Ransome miró detenidamente la sala y todo lo que había.
—Recuerdo que me dijiste que trabajabas en una casa de subastas, pero no pensaba que fueras la directora.
—Qué va... —replicó ella, sintiéndose halagada.
—Si hubiera llegado un poco antes, ¿te habría encontrado en plena actuación?
—Se trata más bien de breves intervenciones sucesivas —dijo ella, mirando el extracto de cifras—. Sobre todo en la venta de invierno, pero no ha estado mal.
—No estaré estorbando —dijo Ransome, mostrando falsa preocupación.
—No, no.
—Es que pasaba por aquí y te vi charlando con Chib Calloway.
—¿Con quién?
—Con ese gorila de cabeza rapada —respondió él, mirándola a la cara—. ¿Vino a comprar algo?
Laura comprendió a quién se refería.
—No parecía estar muy enterado. Al final me preguntó qué tal había ido la subasta. ¿Está mezclado en algo? —añadió más seria.
—Desde que dejó la cuna. ¿No has oído hablar de Calloway? Tiene una estela de violencia de una milla de ancho y está metido en muchos asuntos turbios.
—¿Pretende blanquear dinero?
—¿Por qué lo preguntas? —dijo Ransome, entrecerrando los ojos.
Ella se encogió de hombros.
—Sé que es algo que se hace. Me han dicho que sucede en otras casas de subastas. En ésta no, gracias a Dios —añadió bajando la voz.
—Trataré de averiguarlo —dijo Ransome, restregándose la barbilla—. Me da la impresión de que le trajo aquí uno de sus socios.

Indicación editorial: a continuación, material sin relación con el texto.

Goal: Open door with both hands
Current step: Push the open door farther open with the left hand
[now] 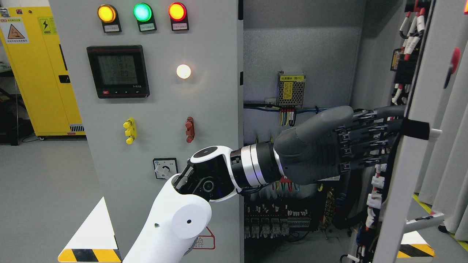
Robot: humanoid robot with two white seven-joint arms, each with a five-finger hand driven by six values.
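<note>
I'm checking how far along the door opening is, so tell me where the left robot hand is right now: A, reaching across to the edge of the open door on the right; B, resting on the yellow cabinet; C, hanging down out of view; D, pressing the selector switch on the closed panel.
A: the left robot hand stretches across the open cabinet, its fingers against the inner edge of the swung-out door at the right.

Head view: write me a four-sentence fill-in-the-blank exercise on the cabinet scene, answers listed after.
1. The left hand presses its fingers against the inner side of the open ____ at the right.
2. The middle one of the three lamps on top glows ____.
3. The storage cabinet at far left is ____.
4. The right hand is ____ of view.

Answers: door; green; yellow; out
</note>
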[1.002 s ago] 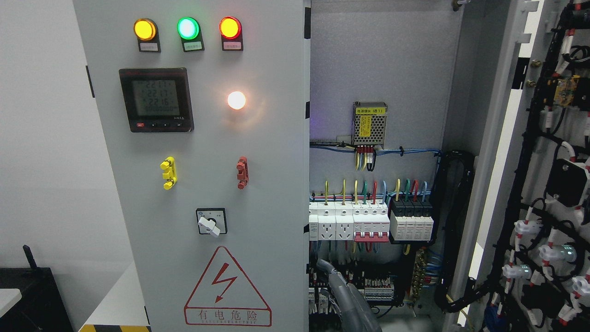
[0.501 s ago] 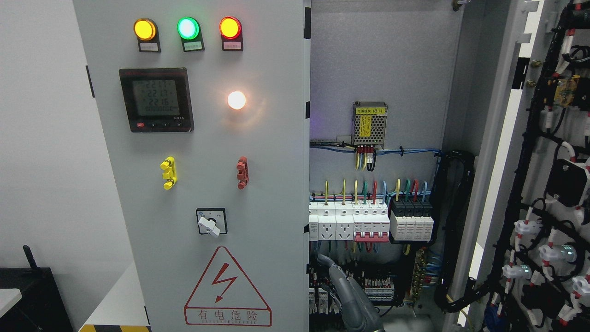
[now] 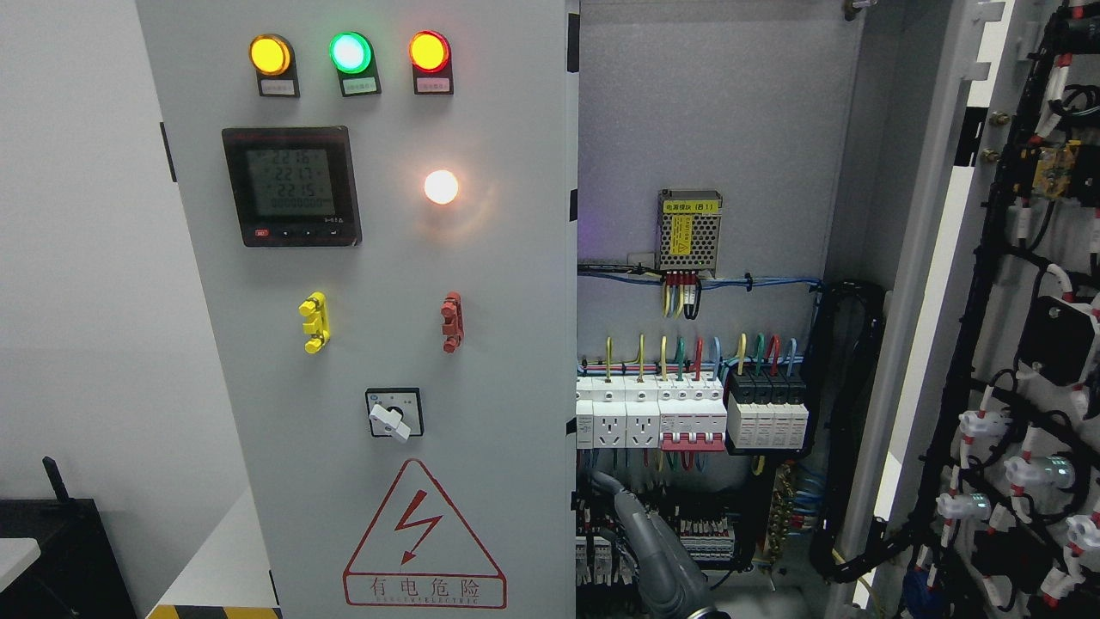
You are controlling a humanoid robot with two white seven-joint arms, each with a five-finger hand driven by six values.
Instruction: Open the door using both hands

—Venía con otros dos —dijo Laura, pero Ransome negó con la cabeza.
—No me refiero a sus monos, Johnno Sparkes y Glenn Burns. Ésos son sus mamporreros cuando él no tiene ganas de mancharse las manos. No, me refiero a un tipo alto, bien vestido, de pelo largo castaño y peinado hacia atrás que salió con un hombre obeso con pantalones de pana verde y otro delgado de pelo negro, con gafas.
Laura sonrió, divertida por la descripción.

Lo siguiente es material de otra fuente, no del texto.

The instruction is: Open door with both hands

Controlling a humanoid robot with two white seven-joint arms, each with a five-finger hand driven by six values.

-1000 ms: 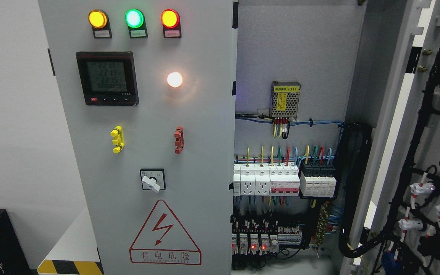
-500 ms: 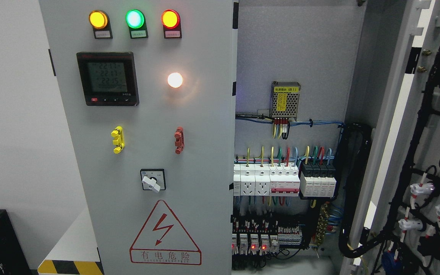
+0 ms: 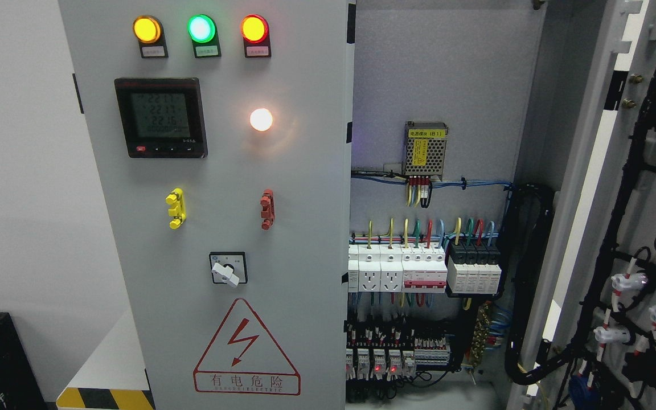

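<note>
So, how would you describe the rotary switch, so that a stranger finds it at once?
Start at the grey left door of the cabinet, the one with three lamps on top. Go down past the meter to just above the red warning triangle. The rotary switch is the only black square with a white knob.

Left door: painted sheet metal, pale grey, smooth matt. Right door, swung open: same grey painted metal. Back panel: grey metal, finely speckled matt. Meter: black plastic bezel, glossy screen. Indicator lamps: glossy translucent plastic lenses. Power supply: perforated bare metal casing, yellow paper-like labels. Breakers: smooth white plastic. Wires: glossy coloured plastic insulation. Warning sign: flat red print.
</note>
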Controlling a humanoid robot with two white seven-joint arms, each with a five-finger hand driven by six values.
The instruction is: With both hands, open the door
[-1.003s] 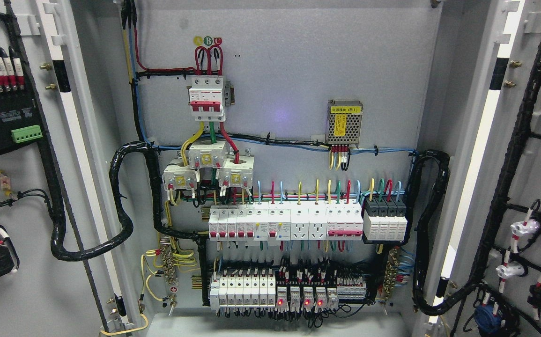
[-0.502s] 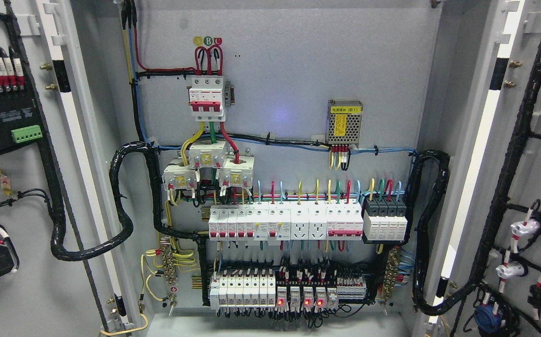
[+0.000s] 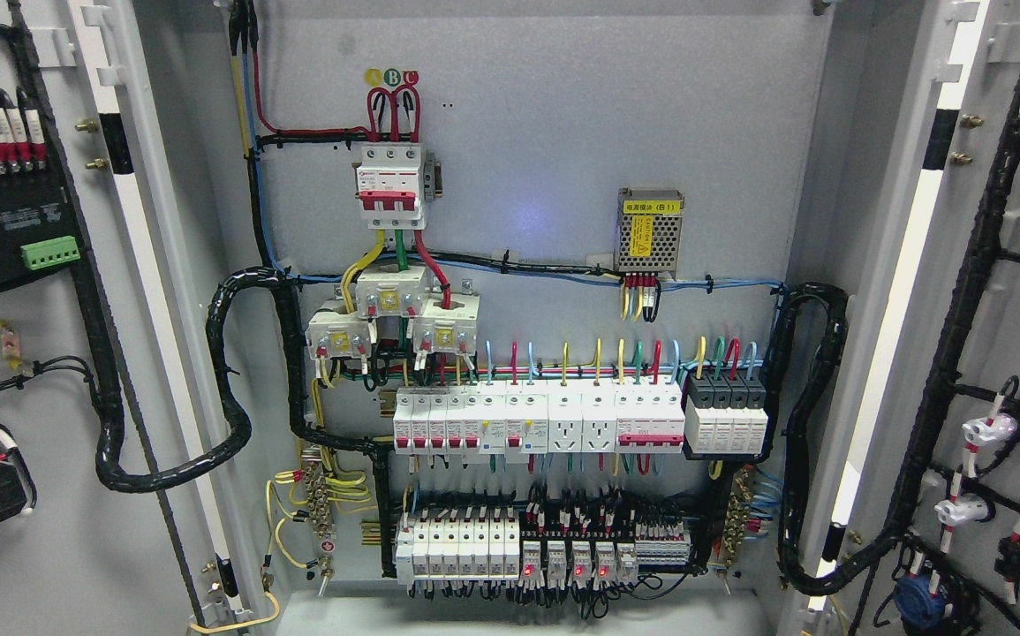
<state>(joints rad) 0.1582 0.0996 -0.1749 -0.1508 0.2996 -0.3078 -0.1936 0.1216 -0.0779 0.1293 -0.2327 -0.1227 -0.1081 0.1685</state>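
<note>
A grey electrical cabinet stands with both doors swung wide open. The left door (image 3: 50, 371) fills the picture's left edge and shows its inner side with black wiring and terminal blocks. The right door (image 3: 1004, 336) fills the right edge and shows black cable looms and white connectors. Between them the back panel (image 3: 562, 132) is in full view. Neither of my hands nor any arm shows in the head view.
On the back panel sit a red and white main breaker (image 3: 390, 187), a perforated power supply (image 3: 649, 231), a row of white breakers and sockets (image 3: 538, 420), and a lower row of relays with red lights (image 3: 562, 558). Thick black cable looms (image 3: 227, 389) run to each door.
</note>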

—Yo los llamo «Los tres mosqueteros» —dijo—, porque se llevan muy bien, a pesar de lo distintos que son.
Ransome asintió con la cabeza como si le pareciera lógico.
—Eso de los tres mosqueteros...
—¿Qué?
—Si no recuerdo mal eran cuatro.
Entonces sacó su libreta y le pidió a Laura los nombres.
—Portos... ¿no era ése uno? —respondió ella en broma. Pero su antiguo compañero de colegio, el policía, no estaba para bromas. Los ojos de Laura se llenaron de angustia—. Ninguno de ellos tiene nada que ver con ese tipo —añadió a la defensiva.
—Por lo que no se explica que te niegues a decirme sus nombres.
—Son posibles clientes, Ransome. Ésa es la explicación de que no te los dé.
—Laura, no eres ni un cura ni un médico que tenga que guardar un secreto profesional —replicó Ransome con un profundo suspiro—. Recuerda que soy policía y podría interpelarlos en la calle y exigírselo. Podría llevarlos a la comisaría —añadió con una pausa para que lo considerara—. Y estoy seguro de que es cierto lo que dices y que no tienen nada que ver con Calloway, pero lo que intento es ser lo más discreto posible. Si me das los nombres puedo hacer una comprobación rápida sin que se enteren. Es lo mejor, ¿no crees?
Laura reflexionó un instante.
—Supongo —dijo, recibiendo una sonrisa conciliadora de Ransome.
—¿De acuerdo, entonces? —inquirió él—. Quedará entre nosotros —añadió sin apartar el bolígrafo de la libreta, mientras ella asentía con la cabeza y él le preguntaba qué tal le había ido últimamente.